Journal

For the World

Into Africa…Again. Lord Have Mercy.

I’ve been to Africa more times now than I can remember.   And getting ready to go again brings back a familiar feeling, of a heavy dread mixed with a lot of hope.  Ten years ago, almost to the day, Tara and I were about to arrive for six weeks in Nairobi, and the words I wrote then I feel once again as we get on the plane to fly east.

“Near the coast of Kenya there stands the baobob tree.   It is not unusually tall, but it is unusually stout and strong.   The trunk of this mythic tree normally reaches a circumference of thirty to forty five feet, with some large specimens reaching up to seventy-five feet around.   On the squat platform spreads a leafy canopy barely overreaching that same trunk.

“Trying to get your head around Africa is like trying to get your arms around a baobob tree.    One’s introduction to Africa on the first visit is overwhelming.   When you come back a second time and actually begin to understand the contours of the complexity of this continent, the realities are paralyzing.   This is my third trip, and so far I still feel paralyzed….

 “I am reminded of a form of execution from my own country, practiced in our early days.   In seventeenth-century New England, men and women sentenced to death were often sentenced to “pressing.”  The sentenced man would be stretched out on the ground on his back, while a wooden platform was laid on top on his chest.  Then, one by one, large stones were placed on the platform.  For the first several stones, the strength of his ribs and muscles could withstand the pressure, but as more stones were laid, the strength to hold the weight would give out.    Each stone placed on the others brought him closer to death, and eventually the weight was too much and the man suffocated from the inability to breathe.

“Living in Africa with eyes wide open is like being pressed.   The heavy stone of pervasive corruption is first laid on, then the heavy stone of poverty is placed, then the heavy stone of infant mortality, then is added the heavy stone of AIDS, then the heavy stone of easily preventable diseases that the West won’t help prevent,  then the heavy stone of the evils of the Big Men, then the heavy stone of the slums, then a heavy stone for every street kid high on glue that begs from me, then a heavy stone for the leprous beggars and the beggars who have lost limbs from land mines, then a dozen heavy stones of the real stories of real people you meet.

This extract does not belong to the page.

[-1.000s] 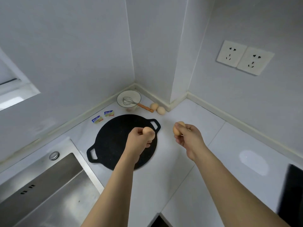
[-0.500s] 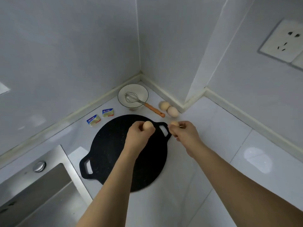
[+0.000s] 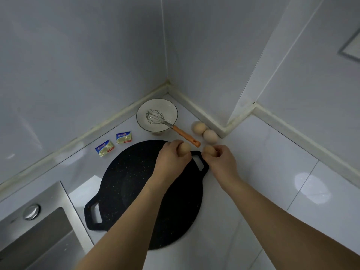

“Some days I can’t breathe.

“On this, my third visit to Kenya, I aim to dive deep into this dark madness and come away with a better response than the title for the cover story in The Economist two years ago about Africa:  “Beyond Hope”.   But hope that is real must first meet reality face to face.”

On this, today’s trip to the rape capitol of the world (eastern Congo), a new country emerging from decades of civil war and the Lost Boys (South Sudan), and a country still recovering from a diabolically fast genocide (Rwanda), I expect to feel pressed again.  In fact, I want to feel pressed, so that I can also feel the power of God in the midst.

On that trip to Africa, 10 years ago, there were indeed many signs of hope, powerful stories of God’s people doing God’s work in God’s world in God’s power for God’s children.  I expect on this trip to see both things again:  Brokenness that makes it all seem black, and rays of Christ’s light piercing the darkness.  The world needs more light.